When overriding, you change the method behavior for a derived class. Overloading simply involves having a method with the same name within the class.
5. What is CLR?
The .NET Framework provides a runtime environment called the Common Language Runtime or CLR (similar to the Java Virtual Machine or JVM in Java), which handles the execution of code and provides useful services for the implementation of the program. CLR takes care of code management at program execution and provides various beneficial services such as memory management, thread management, security management, code verification, compilation, and other system services. The managed code that targets CLR benefits from useful features such as cross-language integration, cross-language exception handling, versioning, enhanced security, deployment support, and debugging.
6. What is CTS?
Common Type System (CTS) describes how types are declared, used and managed in the runtime and facilitates cross-language integration, type safety, and high performance code execution.
7. What is CLS?
The CLS is simply a specification that defines the rules to support language integration in such a way that programs written in any language, yet can interoperate with one another, taking full advantage of inheritance, polymorphism, exceptions, and other features. These rules and the specification are documented in the ECMA proposed standard document, "Partition I Architecture", http://msdn.microsoft.com/net/ecma
8. What is strong name?
A name that consists of an assembly's identity—its simple text name, version number, and culture information (if provided)—strengthened by a public key and a digital signature generated over the assembly.
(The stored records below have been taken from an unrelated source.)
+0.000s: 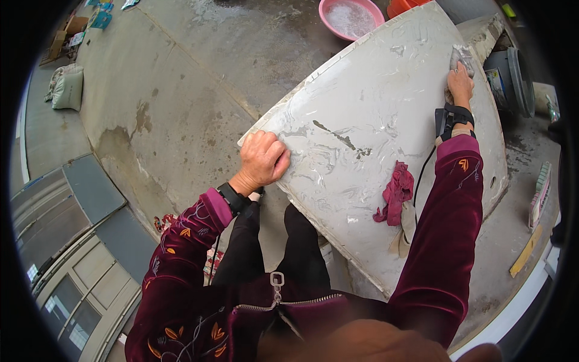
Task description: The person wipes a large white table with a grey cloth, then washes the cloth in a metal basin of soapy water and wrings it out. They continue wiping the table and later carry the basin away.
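Observation:
A wet, pale stone-like slab (pixel 334 113) with soapy streaks lies before me, one corner pointing left. My right hand (pixel 460 85) presses a grey, soaked cloth (pixel 461 59) onto its far right part, fingers closed over it. At the left corner, my left hand (pixel 264 156) rests as a curled fist, knuckles up, with no object seen in it. Nearer to me on the slab lie a crumpled dark pink cloth (pixel 398 194) and, partly under my right sleeve, a beige cloth (pixel 405 231). A dark elongated patch (pixel 334 134) marks the slab's middle.
Beyond the slab stands a pink basin (pixel 353 18) of sudsy water, beside an orange container (pixel 402 7). A grey bucket (pixel 509 81) lies tipped at the right, above a washboard-like ridged item (pixel 539 194) and a yellow strip (pixel 526 251). A stuffed sack (pixel 67 88) leans far left.

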Demonstrator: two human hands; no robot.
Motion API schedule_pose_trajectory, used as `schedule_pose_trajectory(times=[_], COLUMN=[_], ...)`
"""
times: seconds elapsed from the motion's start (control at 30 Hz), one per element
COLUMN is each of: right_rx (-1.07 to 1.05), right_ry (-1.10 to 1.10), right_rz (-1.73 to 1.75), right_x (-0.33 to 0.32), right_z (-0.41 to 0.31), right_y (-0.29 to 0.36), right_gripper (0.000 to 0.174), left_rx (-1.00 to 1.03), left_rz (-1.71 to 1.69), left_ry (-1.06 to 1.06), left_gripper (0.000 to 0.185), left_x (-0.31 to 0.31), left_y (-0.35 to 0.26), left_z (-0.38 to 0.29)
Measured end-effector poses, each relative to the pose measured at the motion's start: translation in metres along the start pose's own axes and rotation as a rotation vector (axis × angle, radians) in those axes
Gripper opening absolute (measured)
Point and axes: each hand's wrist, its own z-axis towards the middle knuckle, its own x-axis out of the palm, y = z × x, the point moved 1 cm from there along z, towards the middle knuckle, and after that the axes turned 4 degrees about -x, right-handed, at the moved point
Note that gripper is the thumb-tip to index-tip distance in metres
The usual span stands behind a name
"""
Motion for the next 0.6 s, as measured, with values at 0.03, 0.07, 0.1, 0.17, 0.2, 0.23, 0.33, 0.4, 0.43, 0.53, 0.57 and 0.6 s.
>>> schedule_pose_trajectory(times=[0.03, 0.07, 0.1, 0.17, 0.2, 0.23, 0.33, 0.4, 0.43, 0.53, 0.57, 0.6], right_rx=[-0.101, -0.203, -0.268, -0.384, -0.457, -0.479, -0.631, -0.719, -0.715, -0.693, -0.681, -0.661], right_ry=[-0.019, -0.05, -0.057, -0.084, -0.121, -0.111, -0.12, -0.098, -0.06, -0.031, -0.031, -0.017], right_rz=[0.0, 0.002, 0.002, 0.042, 0.084, 0.106, 0.172, 0.195, 0.194, 0.231, 0.25, 0.267], right_x=[0.003, -0.001, -0.001, -0.001, -0.003, -0.008, -0.021, -0.028, -0.031, -0.041, -0.045, -0.047], right_z=[0.006, 0.008, -0.001, -0.03, -0.049, -0.068, -0.134, -0.181, -0.203, -0.267, -0.284, -0.301], right_y=[0.027, 0.051, 0.076, 0.131, 0.153, 0.172, 0.22, 0.249, 0.259, 0.273, 0.274, 0.275], right_gripper=[0.051, 0.051, 0.05, 0.048, 0.048, 0.048, 0.05, 0.051, 0.053, 0.057, 0.058, 0.059], left_rx=[0.002, -0.002, 0.0, 0.0, 0.003, 0.003, 0.016, 0.034, 0.031, 0.07, 0.087, 0.09], left_rz=[0.0, 0.002, 0.003, 0.02, 0.028, 0.039, 0.018, 0.015, 0.007, -0.108, -0.153, -0.194], left_ry=[0.001, 0.003, -0.005, -0.01, -0.013, -0.017, -0.045, -0.06, -0.027, -0.017, -0.022, 0.035], left_gripper=[0.017, 0.017, 0.017, 0.017, 0.018, 0.018, 0.018, 0.017, 0.017, 0.017, 0.017, 0.015], left_x=[0.0, 0.0, 0.0, 0.0, -0.001, -0.001, -0.002, -0.005, -0.005, -0.012, -0.017, -0.022], left_y=[0.0, 0.001, 0.001, 0.001, 0.001, 0.001, 0.0, -0.001, -0.001, 0.0, 0.002, 0.004], left_z=[-0.001, -0.001, -0.001, -0.002, -0.002, -0.002, -0.002, -0.002, -0.002, -0.006, -0.009, -0.015])
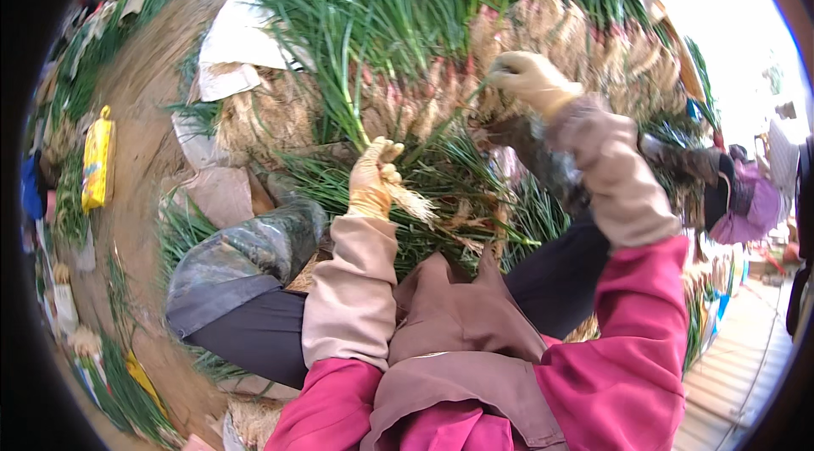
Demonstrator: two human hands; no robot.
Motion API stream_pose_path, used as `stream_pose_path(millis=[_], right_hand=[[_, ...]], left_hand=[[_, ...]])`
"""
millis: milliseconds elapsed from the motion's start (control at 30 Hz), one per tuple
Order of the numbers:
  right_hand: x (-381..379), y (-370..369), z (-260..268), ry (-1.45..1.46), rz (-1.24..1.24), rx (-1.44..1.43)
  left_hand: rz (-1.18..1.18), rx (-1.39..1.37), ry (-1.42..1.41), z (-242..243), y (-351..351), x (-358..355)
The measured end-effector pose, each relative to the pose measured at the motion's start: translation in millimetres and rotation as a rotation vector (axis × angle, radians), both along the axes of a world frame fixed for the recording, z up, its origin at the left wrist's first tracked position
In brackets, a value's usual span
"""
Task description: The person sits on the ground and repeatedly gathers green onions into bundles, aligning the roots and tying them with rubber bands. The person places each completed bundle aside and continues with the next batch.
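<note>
My gloved left hand (372,181) is closed around the lower stems of a few green onions (348,95). Their pale roots (410,200) hang out on its right side, and the long leaves point up and away. Farther out to the right, my gloved right hand (531,79) is blurred, its fingers curled together. A thin green leaf (455,117) slants down from those fingers, apart from the left hand. Beneath both hands lies a heap of loose leaves and stripped scraps (458,177) between my knees.
Rows of green onions with reddish stems and bushy roots (439,79) lie ahead, partly under sheets (238,38). A muddy path (140,88) runs along the left, with a yellow packet (98,162) beside it. Someone in purple clothing (753,203) is at the right.
</note>
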State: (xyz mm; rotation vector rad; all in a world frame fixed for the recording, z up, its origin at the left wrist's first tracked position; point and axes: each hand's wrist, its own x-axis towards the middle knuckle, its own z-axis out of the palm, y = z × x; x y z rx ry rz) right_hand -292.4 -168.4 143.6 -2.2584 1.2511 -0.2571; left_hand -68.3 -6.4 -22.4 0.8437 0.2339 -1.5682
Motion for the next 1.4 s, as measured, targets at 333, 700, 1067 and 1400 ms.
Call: stream_pose_path(millis=[333,700,1067,1400], right_hand=[[93,11,-146,-0.181,-0.452,0.261],[82,72,-136,-0.094,-0.026,0.102],[67,103,-88,-0.334,0.161,0.608],[56,73,-149,-0.38,-0.088,0.653]], left_hand=[[0.012,0.023,-0.058,8,-2,-11],[-0.097,-0.109,-0.239,1,-3,-46],[0.199,-0.083,-0.189,2,0,-39],[0.108,0.002,-0.282,0,3,-30]])
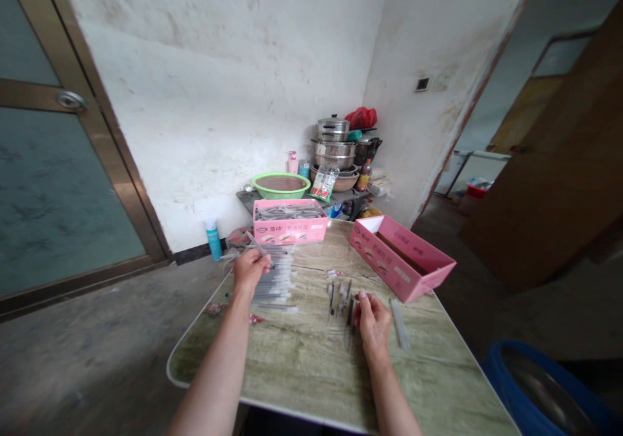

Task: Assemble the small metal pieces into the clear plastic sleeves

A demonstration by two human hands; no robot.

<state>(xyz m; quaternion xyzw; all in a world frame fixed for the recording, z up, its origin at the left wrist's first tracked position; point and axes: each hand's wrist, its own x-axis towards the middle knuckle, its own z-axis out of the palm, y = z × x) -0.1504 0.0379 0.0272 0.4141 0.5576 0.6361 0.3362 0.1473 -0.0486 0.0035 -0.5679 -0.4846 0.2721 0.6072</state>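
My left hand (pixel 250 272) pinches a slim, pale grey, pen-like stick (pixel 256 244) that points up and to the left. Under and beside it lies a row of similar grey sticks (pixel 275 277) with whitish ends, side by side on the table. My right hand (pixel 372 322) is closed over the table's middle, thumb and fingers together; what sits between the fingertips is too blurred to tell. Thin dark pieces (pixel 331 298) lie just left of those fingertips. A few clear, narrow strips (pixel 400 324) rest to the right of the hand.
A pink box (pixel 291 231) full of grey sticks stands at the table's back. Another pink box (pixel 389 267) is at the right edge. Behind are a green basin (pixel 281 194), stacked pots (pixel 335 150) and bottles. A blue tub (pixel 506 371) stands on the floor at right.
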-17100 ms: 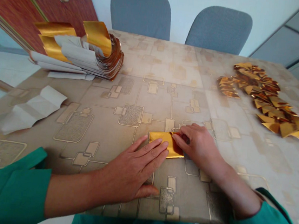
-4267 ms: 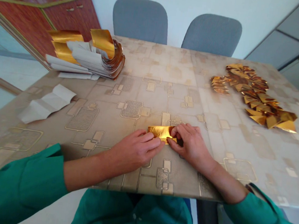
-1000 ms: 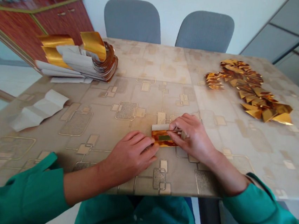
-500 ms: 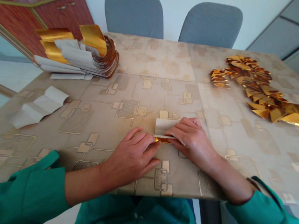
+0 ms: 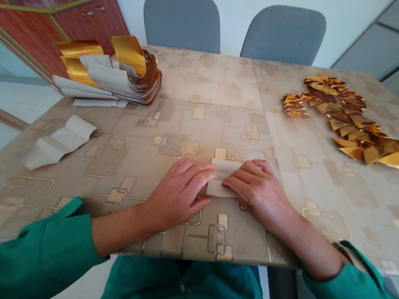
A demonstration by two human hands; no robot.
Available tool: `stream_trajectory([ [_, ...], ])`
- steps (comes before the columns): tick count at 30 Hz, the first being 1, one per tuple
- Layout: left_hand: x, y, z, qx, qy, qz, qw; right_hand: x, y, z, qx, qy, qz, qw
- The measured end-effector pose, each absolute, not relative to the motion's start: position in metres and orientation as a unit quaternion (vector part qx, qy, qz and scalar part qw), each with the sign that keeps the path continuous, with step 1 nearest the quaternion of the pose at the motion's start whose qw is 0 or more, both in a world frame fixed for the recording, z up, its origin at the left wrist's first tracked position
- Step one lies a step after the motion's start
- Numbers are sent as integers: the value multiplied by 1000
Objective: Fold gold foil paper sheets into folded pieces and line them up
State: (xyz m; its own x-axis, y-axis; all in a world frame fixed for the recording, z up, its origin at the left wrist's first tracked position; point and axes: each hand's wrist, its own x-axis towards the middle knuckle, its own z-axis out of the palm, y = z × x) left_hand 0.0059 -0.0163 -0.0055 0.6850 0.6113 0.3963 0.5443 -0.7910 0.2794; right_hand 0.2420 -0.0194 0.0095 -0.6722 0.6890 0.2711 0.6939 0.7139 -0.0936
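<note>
1. Far beyond the hands, at the left: a reddish wood-grain cabinet (image 5: 83,18) with yellowish edging and small metal handles.
2. Well to the left of the left hand, flat on the beige patterned table (image 5: 201,126): a pale grey paper sheet (image 5: 62,138) with several creases across it.
3. Beyond the left hand and to its left: a thick, bent stack of gold-and-grey paper (image 5: 116,78), with gold flaps sticking up.
4. Straight beyond the left hand, past the table's far edge: a grey-blue chair back (image 5: 181,21).
5. Left hand (image 5: 177,189): loosely open, fingers together at the left edge of the small paper, thumb spread apart below.
6. Between the hands, on the table: a small pale grey creased paper (image 5: 219,188), partly covered.
7. Right hand (image 5: 257,188): curled closed over the right end of that paper, index fingertip against a crease, thumb mostly hidden.
8. Beyond the right hand: a second grey-blue chair back (image 5: 284,33).
9. Beyond the right hand and to its right: a curving row of shiny gold folded-paper pieces (image 5: 351,114), overlapping, with a short separate-looking branch nearest the hands.
</note>
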Motion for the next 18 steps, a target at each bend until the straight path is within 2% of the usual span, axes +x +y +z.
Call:
stream_trajectory([
  [6,10,-16,-9,946,268,176,41,242,-24,13,-362,-922,-17,140],
  [18,11,-17,-8,946,280,154,46,279,-25,18,-338,-934,-36,115],
])
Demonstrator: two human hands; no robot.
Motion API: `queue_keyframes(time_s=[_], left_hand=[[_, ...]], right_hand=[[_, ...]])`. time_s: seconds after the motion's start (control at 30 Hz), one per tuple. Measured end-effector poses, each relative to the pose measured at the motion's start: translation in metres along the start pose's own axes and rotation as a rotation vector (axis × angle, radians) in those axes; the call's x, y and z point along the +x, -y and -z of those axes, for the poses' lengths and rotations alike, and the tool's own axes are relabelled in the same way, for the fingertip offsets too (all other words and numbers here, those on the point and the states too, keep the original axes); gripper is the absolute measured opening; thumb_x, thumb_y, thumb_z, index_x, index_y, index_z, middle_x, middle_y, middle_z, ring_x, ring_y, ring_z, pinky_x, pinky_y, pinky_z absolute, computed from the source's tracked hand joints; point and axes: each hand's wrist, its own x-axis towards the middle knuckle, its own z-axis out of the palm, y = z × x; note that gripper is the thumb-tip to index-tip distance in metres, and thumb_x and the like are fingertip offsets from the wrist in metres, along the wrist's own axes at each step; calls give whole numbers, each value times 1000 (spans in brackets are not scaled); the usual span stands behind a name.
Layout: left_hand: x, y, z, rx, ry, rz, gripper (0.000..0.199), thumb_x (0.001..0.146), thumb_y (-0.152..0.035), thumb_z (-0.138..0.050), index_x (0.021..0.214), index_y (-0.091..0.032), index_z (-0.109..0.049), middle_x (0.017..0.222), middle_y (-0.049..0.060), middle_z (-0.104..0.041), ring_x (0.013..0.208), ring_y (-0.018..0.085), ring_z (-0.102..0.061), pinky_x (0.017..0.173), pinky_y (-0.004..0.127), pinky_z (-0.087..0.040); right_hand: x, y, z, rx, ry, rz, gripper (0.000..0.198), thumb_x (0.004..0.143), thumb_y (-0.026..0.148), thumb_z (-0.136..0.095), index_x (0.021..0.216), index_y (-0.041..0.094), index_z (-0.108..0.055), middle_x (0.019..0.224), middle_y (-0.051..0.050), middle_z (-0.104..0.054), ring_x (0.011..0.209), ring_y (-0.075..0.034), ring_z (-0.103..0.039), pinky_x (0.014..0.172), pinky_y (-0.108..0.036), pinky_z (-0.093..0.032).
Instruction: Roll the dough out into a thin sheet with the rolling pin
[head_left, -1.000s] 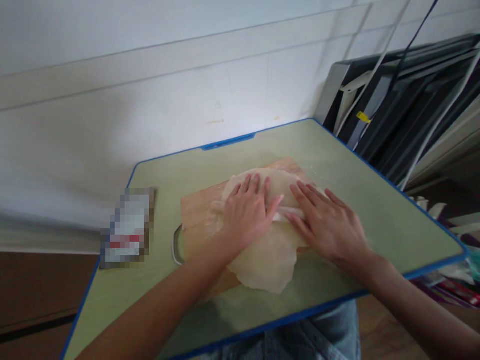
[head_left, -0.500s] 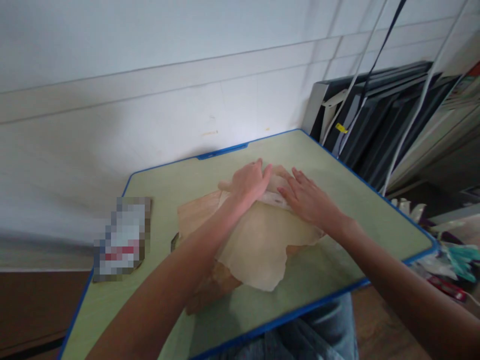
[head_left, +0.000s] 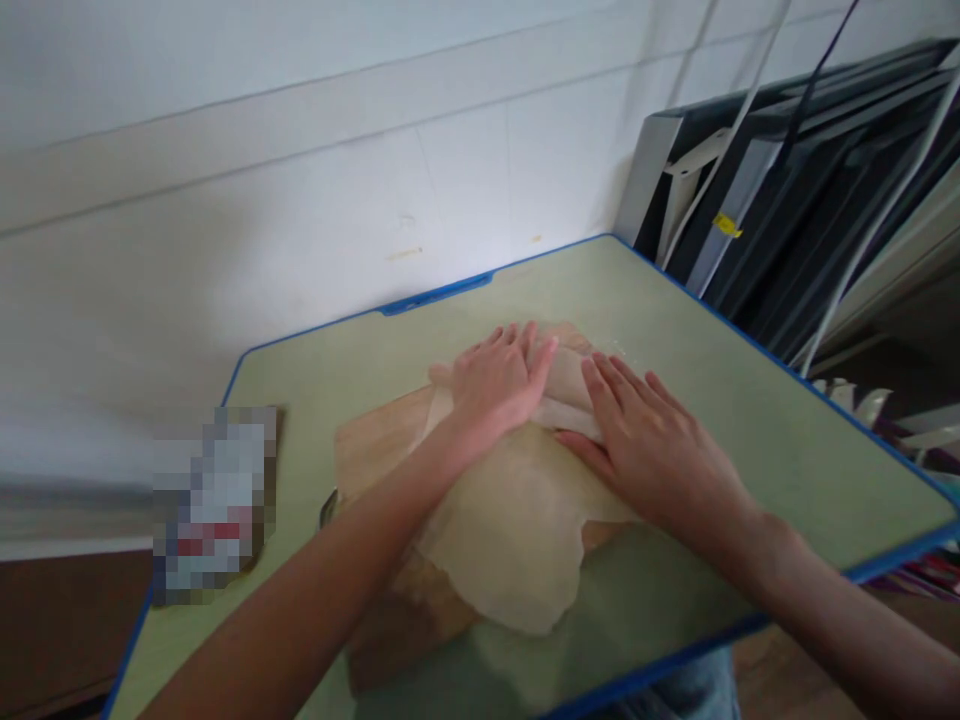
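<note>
A thin, pale sheet of dough (head_left: 517, 530) lies over a wooden board (head_left: 382, 430), its uneven near edge drooping past the board toward me. Its far part is gathered into a roll (head_left: 570, 380). At the roll's left end a blunt, rod-like tip (head_left: 439, 375) sticks out; whether it is a rolling pin or dough I cannot tell. My left hand (head_left: 499, 380) lies flat on the left part of the roll, fingers extended. My right hand (head_left: 660, 435) rests on the right part, fingers stretched forward and thumb apart. Both palms hide what lies beneath.
The green table (head_left: 750, 430) has a blue rim and stands against a white wall (head_left: 315, 250). On the left lies a blurred-out packet (head_left: 221, 500). Dark flat panels (head_left: 795, 200) lean beyond the right edge, with cables hanging before them. A metal-looking edge (head_left: 327, 508) shows beside the board.
The view has shifted closer and tilted. My left fingers have straightened forward over the roll, and my right hand now lies more fully along its right part.
</note>
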Motion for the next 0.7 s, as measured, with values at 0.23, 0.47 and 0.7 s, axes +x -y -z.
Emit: queue_keyframes(time_s=[0.23,0.47,0.7], left_hand=[[76,-17,-7,-117,87,-8,65,95,-54,-15,98,-16,-68,95,12,-71,93,26,-66,80,37,-48],[50,-10,-3,-47,32,29,62,97,-49,-15,102,-15,-67,99,12,-71,97,26,-66,84,38,-48],[-37,21,5,138,-31,-113,52,99,-40,-19,138,-14,-41,143,9,-45,136,27,-34,111,46,-24]], right_hand=[[28,-21,-8,212,209,-145,73,92,57,-22,135,2,-44,143,-21,-40,133,-31,-37,105,-46,-37],[22,-4,6,15,165,-98,70,88,51,-43,134,-2,-45,141,-24,-41,132,-35,-37,105,-48,-35],[-11,37,10,-63,13,60,61,90,42,-46,135,2,-44,139,-20,-46,128,-32,-43,105,-49,-36]])
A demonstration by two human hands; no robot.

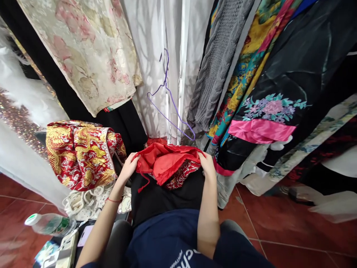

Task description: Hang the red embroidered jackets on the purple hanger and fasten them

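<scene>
A red satin-lined garment (164, 163) lies bunched across my lap, its smooth red lining turned up. A strip of patterned red-and-silver brocade shows under its front edge, and a thin red cord dangles at its left side. My left hand (130, 166) pinches the left end of its edge. At the opposite end, my right hand (207, 164) grips the same edge with the fingers curled round the cloth. The garment is stretched between both hands, with its lower part hidden beneath the folds.
A purple hanger (171, 100) hangs on a white rack just beyond the garment. Red-and-gold brocade (83, 154) is piled at left, over white dotted fabric. A plastic bottle (50, 224) and a phone (85, 235) sit lower left. Hanging clothes (276, 74) crowd the right.
</scene>
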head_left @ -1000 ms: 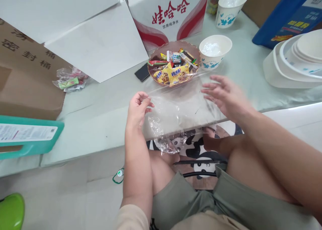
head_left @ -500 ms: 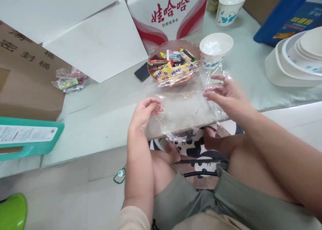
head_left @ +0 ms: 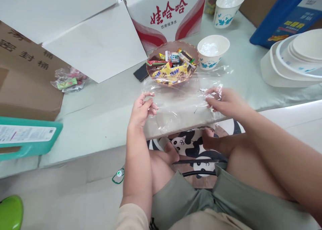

9. What is Application Domain?
The primary purpose of the AppDomain is to isolate an application from other applications. Win32 processes provide isolation by having distinct memory address spaces. This is effective, but it is expensive and doesn't scale well. The .NET runtime enforces AppDomain isolation by keeping control over the use of memory - all memory in the AppDomain is managed by the .NET runtime, so the runtime can ensure that AppDomains do not access each other's memory. Objects in different application domains communicate either by transporting copies of objects across application domain boundaries, or by using a proxy to exchange messages.
10. What is serialization in .NET? What are the ways to control serialization?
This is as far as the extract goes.